**What is required:** Report each line from the entries in which "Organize" can be found.

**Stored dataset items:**
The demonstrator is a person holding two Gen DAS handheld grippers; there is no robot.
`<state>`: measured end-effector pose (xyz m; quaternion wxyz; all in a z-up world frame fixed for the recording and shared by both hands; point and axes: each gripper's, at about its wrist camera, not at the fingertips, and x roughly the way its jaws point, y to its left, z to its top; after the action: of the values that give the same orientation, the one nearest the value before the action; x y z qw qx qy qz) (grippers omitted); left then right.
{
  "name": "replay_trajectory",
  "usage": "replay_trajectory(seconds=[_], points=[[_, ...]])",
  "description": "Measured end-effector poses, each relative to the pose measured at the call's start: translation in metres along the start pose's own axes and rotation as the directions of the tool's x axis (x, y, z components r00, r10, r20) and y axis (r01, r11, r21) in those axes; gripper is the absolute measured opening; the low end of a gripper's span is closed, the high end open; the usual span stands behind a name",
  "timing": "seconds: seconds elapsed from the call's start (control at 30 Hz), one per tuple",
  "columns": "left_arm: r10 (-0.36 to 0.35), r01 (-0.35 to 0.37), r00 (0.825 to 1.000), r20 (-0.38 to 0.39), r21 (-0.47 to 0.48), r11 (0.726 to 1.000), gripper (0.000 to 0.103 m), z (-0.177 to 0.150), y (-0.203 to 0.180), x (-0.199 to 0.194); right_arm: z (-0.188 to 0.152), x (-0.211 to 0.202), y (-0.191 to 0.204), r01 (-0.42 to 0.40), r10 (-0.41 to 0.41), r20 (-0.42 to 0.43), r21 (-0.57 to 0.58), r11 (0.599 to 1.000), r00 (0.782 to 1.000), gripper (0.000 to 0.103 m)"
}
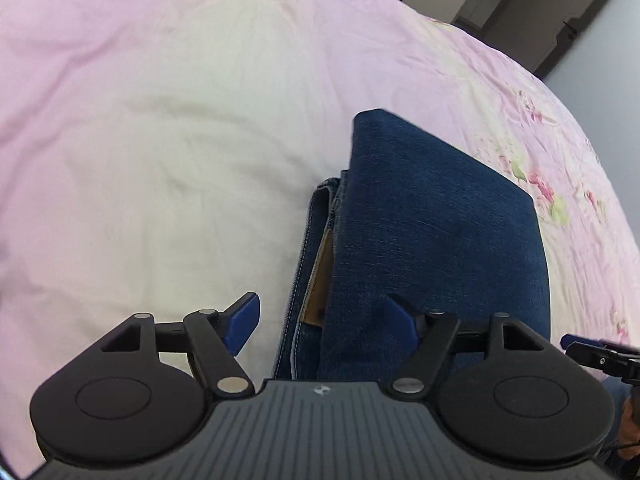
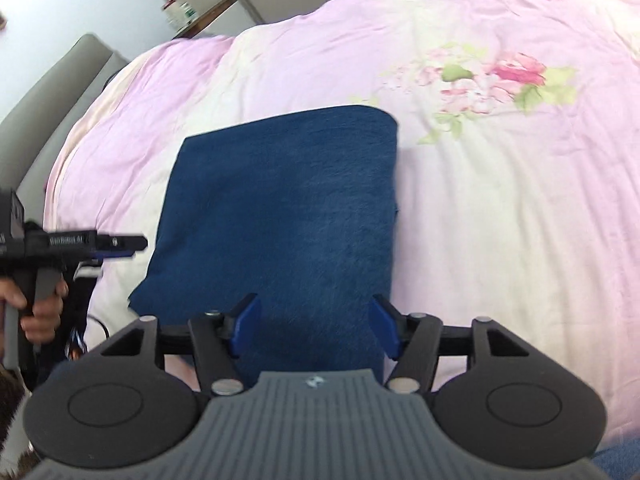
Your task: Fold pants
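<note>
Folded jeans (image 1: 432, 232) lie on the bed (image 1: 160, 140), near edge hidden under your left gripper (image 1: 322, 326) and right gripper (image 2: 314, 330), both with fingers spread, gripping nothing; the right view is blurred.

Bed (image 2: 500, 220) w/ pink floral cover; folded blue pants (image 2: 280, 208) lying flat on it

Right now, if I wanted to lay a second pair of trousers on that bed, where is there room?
The pale bedspread left of the folded jeans is bare. Beyond them, the flowered stretch is bare too. It is crowded at the jeans' near edge: the left gripper and right gripper hang open over it.
</note>
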<state>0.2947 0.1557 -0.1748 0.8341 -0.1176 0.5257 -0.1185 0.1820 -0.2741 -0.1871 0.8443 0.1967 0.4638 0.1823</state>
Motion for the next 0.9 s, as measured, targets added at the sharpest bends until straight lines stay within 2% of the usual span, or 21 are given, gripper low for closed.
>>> replay_trajectory(seconds=[0.1, 0.23, 0.33, 0.47, 0.6, 0.77, 0.87, 0.9], points=[[-0.053, 0.052, 0.998, -0.023, -0.044, 0.998, 0.086, 0.006, 0.013, 0.019, 0.011, 0.019, -0.019, -0.044, 0.044, -0.001, 0.089, 0.995, 0.999, 0.059], [-0.143, 0.14, 0.989, -0.044, -0.067, 0.988, 0.09, 0.01, 0.025, 0.035, 0.02, 0.037, -0.035, -0.089, 0.09, 0.005, 0.152, 0.984, 0.996, 0.062], [-0.212, 0.205, 0.976, -0.052, -0.115, 0.972, 0.09, 0.012, 0.037, 0.046, 0.028, 0.058, -0.048, -0.089, 0.093, -0.008, 0.21, 0.974, 0.996, 0.06], [-0.273, 0.264, 0.961, -0.033, -0.17, 0.949, 0.083, 0.007, 0.042, 0.054, 0.028, 0.082, -0.068, -0.181, 0.195, -0.009, 0.339, 0.923, 0.981, 0.057], [-0.275, 0.263, 0.961, -0.038, -0.197, 0.945, 0.068, 0.008, 0.036, 0.058, 0.033, 0.095, -0.071, -0.203, 0.224, -0.017, 0.356, 0.912, 0.974, 0.052], [-0.212, 0.209, 0.977, -0.004, -0.143, 0.967, 0.042, 0.007, 0.016, 0.039, 0.039, 0.092, -0.062, -0.193, 0.21, -0.021, 0.318, 0.928, 0.977, 0.035], [-0.203, 0.204, 0.979, 0.023, -0.146, 0.968, 0.032, 0.005, 0.013, 0.026, 0.045, 0.08, -0.05, -0.206, 0.215, -0.001, 0.284, 0.936, 0.977, 0.022], [-0.197, 0.199, 0.98, 0.027, -0.15, 0.968, 0.031, 0.004, 0.013, 0.022, 0.047, 0.074, -0.045, -0.216, 0.223, 0.006, 0.27, 0.938, 0.975, 0.021]])
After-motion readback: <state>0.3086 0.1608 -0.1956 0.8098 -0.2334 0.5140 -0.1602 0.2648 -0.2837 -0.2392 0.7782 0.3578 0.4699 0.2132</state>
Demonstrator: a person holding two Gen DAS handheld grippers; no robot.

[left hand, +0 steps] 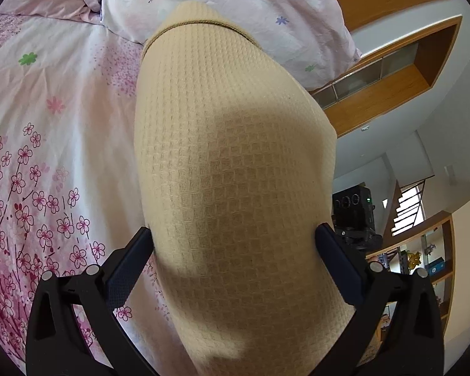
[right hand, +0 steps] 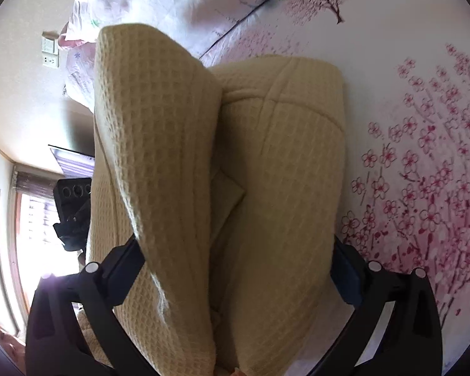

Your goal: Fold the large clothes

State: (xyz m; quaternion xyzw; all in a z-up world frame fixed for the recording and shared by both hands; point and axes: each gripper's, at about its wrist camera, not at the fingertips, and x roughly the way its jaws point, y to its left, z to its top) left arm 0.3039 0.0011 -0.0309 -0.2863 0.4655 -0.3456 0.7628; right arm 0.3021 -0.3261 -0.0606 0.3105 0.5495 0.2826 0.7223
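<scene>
Beige waffle-knit garment (left hand: 228, 163), large, lying on a bed over a floral bedsheet (left hand: 53, 144). In the left wrist view one broad panel runs forward from the camera to a hemmed edge near the pillow (left hand: 222, 3). In the right wrist view the garment (right hand: 279, 156) shows two layers: a raised flap on the left side, lifted and curling over, and a flatter panel beside it on the sheet with a seam line across it.

Step in hand, as I judge it: mid-fold, a side of the garment being carried over the body. Fold not yet laid flat.

Left gripper (left hand: 235, 244): jaws spread wide, cloth filling the gap between them and running back under the camera. Fingers sit at the cloth's two sides rather than pinching a thin edge. I cannot tell whether it has a real hold.

Right gripper (right hand: 238, 250): same picture, jaws wide, both layers bunched between them, left finger against the raised flap. Hold cannot be told.

Next move likely calls for both grippers to travel together, keeping the flap's edge straight, then lowering it onto the flat panel without dragging the under layer.

Beyond the bed: wooden shelving (left hand: 388, 94), a dark camera device (left hand: 354, 213) on a stand.
</scene>
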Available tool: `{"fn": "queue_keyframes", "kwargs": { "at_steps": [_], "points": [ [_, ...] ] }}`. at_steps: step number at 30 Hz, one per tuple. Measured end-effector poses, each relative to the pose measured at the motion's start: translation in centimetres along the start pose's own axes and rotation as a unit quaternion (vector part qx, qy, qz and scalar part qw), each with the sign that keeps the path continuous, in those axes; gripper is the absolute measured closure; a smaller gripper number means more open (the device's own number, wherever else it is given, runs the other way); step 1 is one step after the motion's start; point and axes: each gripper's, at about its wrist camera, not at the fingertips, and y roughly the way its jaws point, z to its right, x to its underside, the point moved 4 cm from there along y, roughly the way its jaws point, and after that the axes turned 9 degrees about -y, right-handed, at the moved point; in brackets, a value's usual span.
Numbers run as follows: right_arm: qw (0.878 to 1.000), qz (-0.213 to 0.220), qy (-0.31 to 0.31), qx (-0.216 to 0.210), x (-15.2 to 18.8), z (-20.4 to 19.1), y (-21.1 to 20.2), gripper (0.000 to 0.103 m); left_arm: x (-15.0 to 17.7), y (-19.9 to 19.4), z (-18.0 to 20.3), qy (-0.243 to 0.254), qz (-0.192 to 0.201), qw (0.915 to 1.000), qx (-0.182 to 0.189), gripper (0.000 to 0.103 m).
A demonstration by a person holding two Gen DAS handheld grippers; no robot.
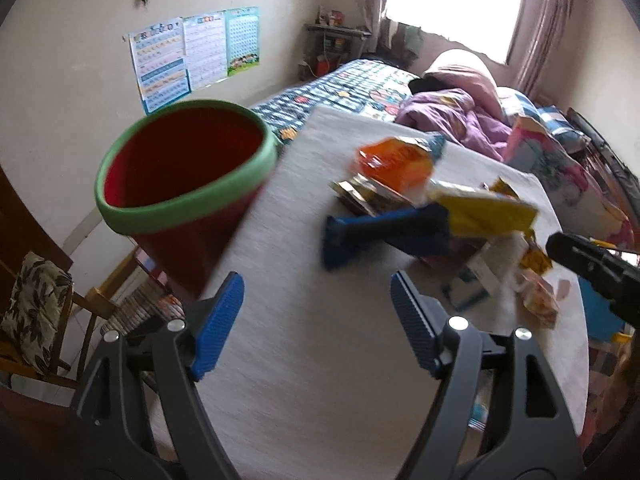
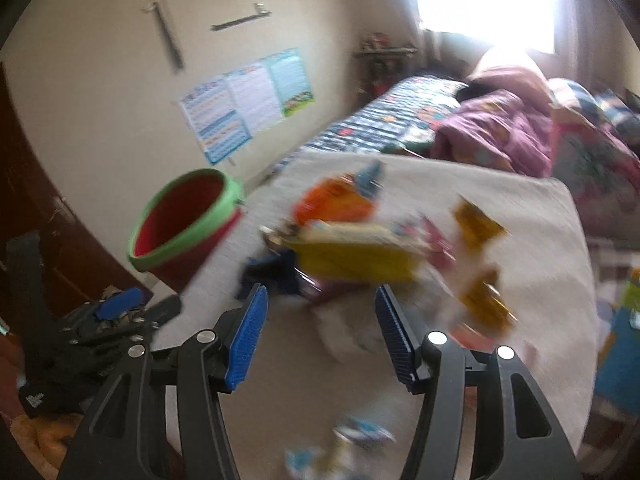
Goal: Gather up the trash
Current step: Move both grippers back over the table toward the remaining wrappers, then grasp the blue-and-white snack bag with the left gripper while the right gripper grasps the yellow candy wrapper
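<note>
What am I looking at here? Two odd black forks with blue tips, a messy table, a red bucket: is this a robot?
No robot arm: a person holds a hand tool in each hand, each with two jaws and a camera looking forward along them. One picture comes from the left gripper, the other from the right gripper. Both stand open and hold nothing.

On the pale table lies a pile of trash: an orange packet, a yellow wrapper and more, blurred. A red bucket with a green rim stands at the table's left edge, probably for the trash. Behind is a bed.
</note>
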Motion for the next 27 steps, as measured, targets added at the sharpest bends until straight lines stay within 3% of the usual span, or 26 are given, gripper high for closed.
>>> {"fn": "queue_keyframes", "kwargs": {
  "at_steps": [7, 14, 22, 27],
  "points": [
    [0.998, -0.031, 0.054, 0.019, 3.9, 5.4, -0.2, 0.048, 4.0, -0.2, 4.8, 0.054, -0.031, 0.9963, 0.059, 0.024],
    [0.997, -0.025, 0.068, 0.026, 4.5, 7.8, -0.9, 0.048, 9.1, 0.9, 10.5, 0.111, -0.109, 0.9792, 0.130, 0.023],
    [0.995, -0.037, 0.085, 0.028, 5.9, 9.9, -1.2, 0.048, 11.5, 3.4, 12.9, 0.128, -0.166, 0.9698, 0.125, 0.024],
    [0.993, -0.042, 0.105, 0.021, 6.2, 11.2, -1.0, 0.048, 12.4, 4.3, 13.4, 0.138, -0.182, 0.9673, 0.110, 0.036]
  ]
}}
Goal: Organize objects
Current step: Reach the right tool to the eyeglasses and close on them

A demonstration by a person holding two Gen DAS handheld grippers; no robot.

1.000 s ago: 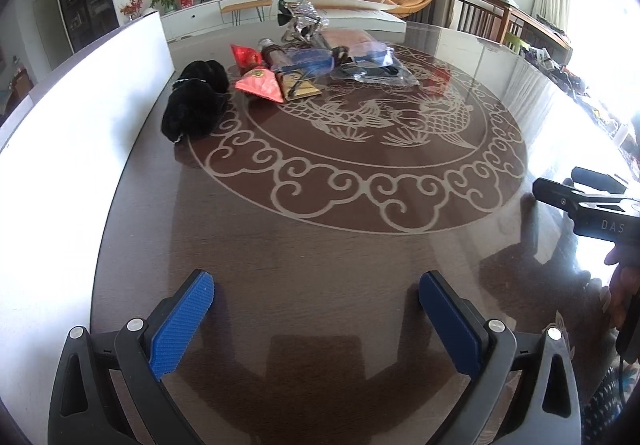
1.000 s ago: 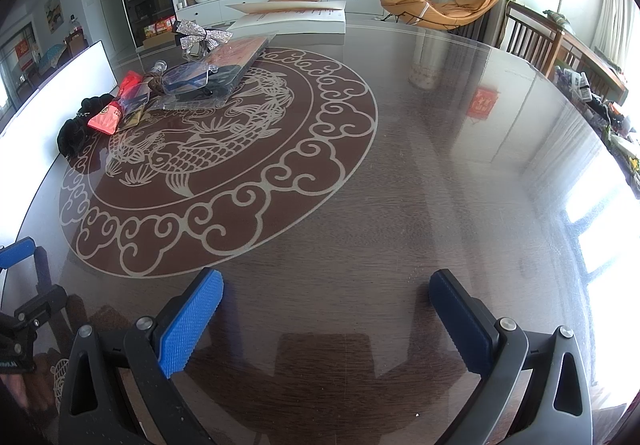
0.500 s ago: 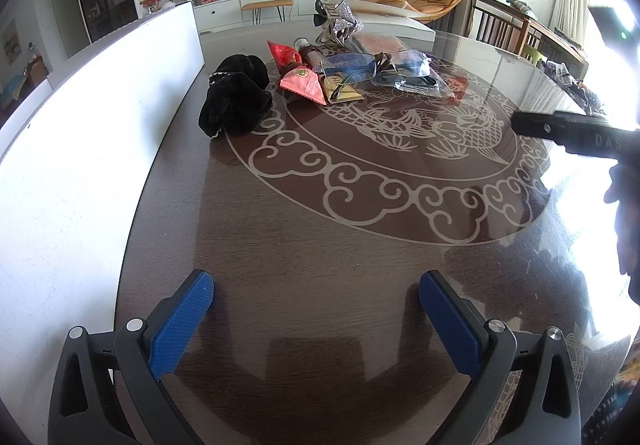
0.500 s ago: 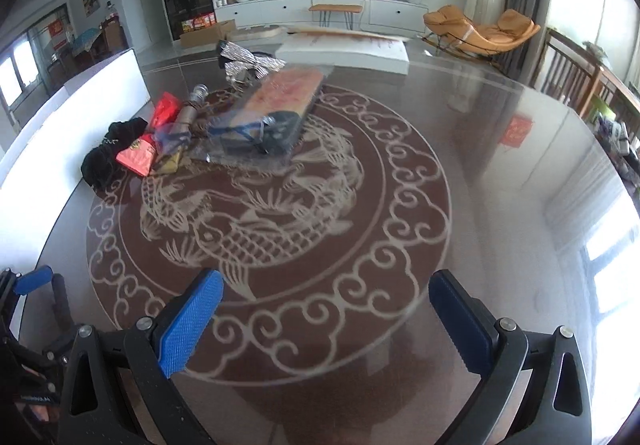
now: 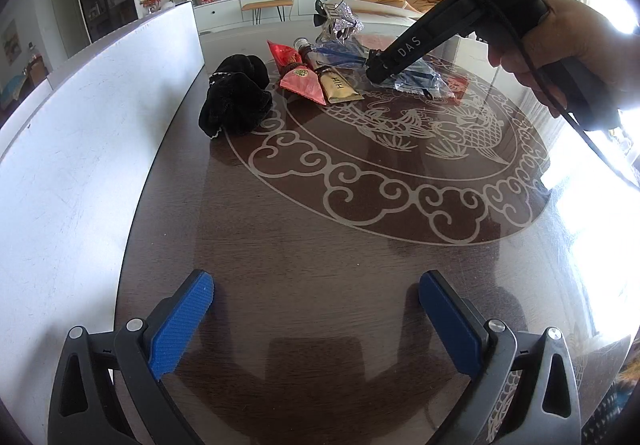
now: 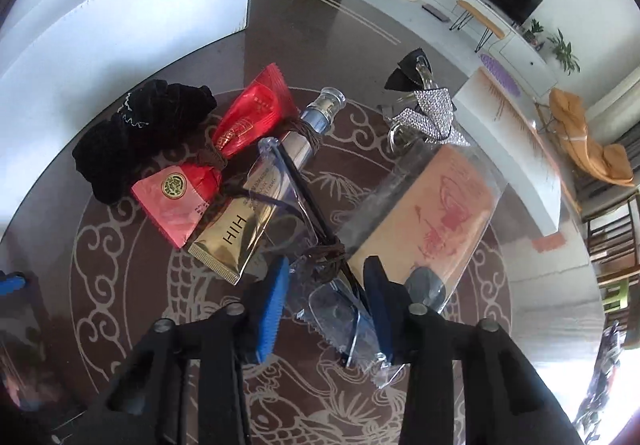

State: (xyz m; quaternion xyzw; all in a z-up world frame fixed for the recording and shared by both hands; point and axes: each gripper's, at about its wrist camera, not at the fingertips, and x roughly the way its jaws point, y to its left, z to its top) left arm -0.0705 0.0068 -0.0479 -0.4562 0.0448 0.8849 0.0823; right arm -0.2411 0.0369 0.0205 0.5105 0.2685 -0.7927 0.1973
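Observation:
A pile lies on the far side of the round table (image 5: 320,245): a black scrunchie (image 5: 236,101) (image 6: 132,141), red packets (image 5: 302,79) (image 6: 176,205), a gold tube (image 5: 340,89) (image 6: 232,241), a small glass bottle (image 6: 316,125), a sparkly bow (image 5: 340,19) (image 6: 428,113) and glasses in a clear bag (image 6: 332,309). My right gripper (image 6: 326,285) hovers over the pile, its blue pads on either side of the bagged glasses, part closed. It also shows in the left wrist view (image 5: 420,49), held by a hand. My left gripper (image 5: 316,309) is open and empty near the table's front.
A white board (image 5: 100,117) stands along the table's left edge. A flat clear bag with a tan card (image 6: 436,213) lies right of the glasses. A white box (image 6: 516,125) sits at the table's far side. Chairs stand on the right.
My right gripper has swung forward and down over the pile and narrowed around the bagged glasses. My left gripper has drifted slightly closer to the pile, still open.

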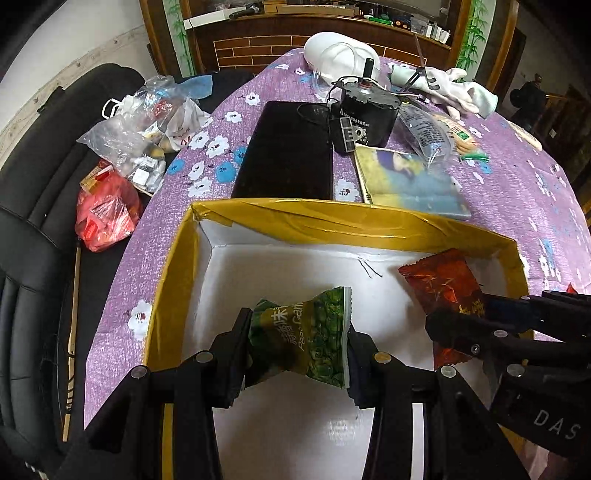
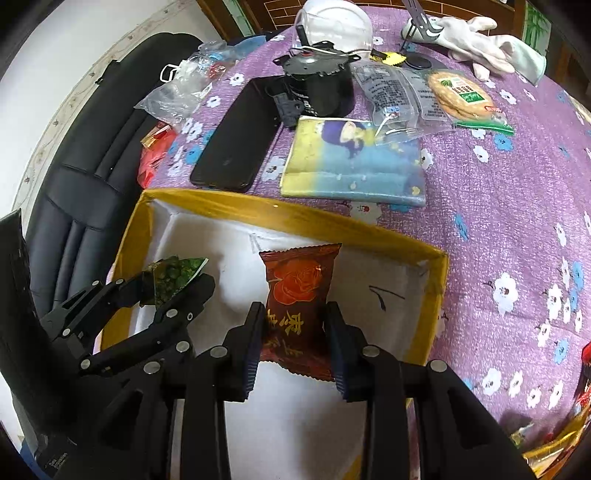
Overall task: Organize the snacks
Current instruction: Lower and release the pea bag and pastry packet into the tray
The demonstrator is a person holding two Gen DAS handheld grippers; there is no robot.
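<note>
Both grippers point steeply down into the yellow box [image 1: 354,218], which stands open on the purple flowered tablecloth [image 2: 509,229], at its near edge. The left gripper [image 1: 297,339] is clenched on one green pea snack packet [image 1: 306,334]; its two pads squeeze the packet at the middle, so the wrapper bulges out above and below, and the packet hangs over the white floor of the box near its left wall. The right gripper [image 2: 295,336] grasps one red snack packet [image 2: 299,295] by its lower half; the upper half stands upright between the fingers, over the middle of the box and a little toward its far wall. The two grippers are near each other, side by side, but not touching.

No other packet is visible on the box floor.

On the cloth beyond the far wall of the box lie one black phone [image 2: 236,136], one picture book [image 2: 354,162], one black round device [image 2: 317,85], one pack of round crackers [image 2: 461,99], one white helmet-like cap [image 2: 336,18] and one pair of white gloves [image 2: 476,40]. A black sofa [image 1: 33,236] stands along the left edge of the table.
</note>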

**Exercise solution:**
Goal: Organize objects
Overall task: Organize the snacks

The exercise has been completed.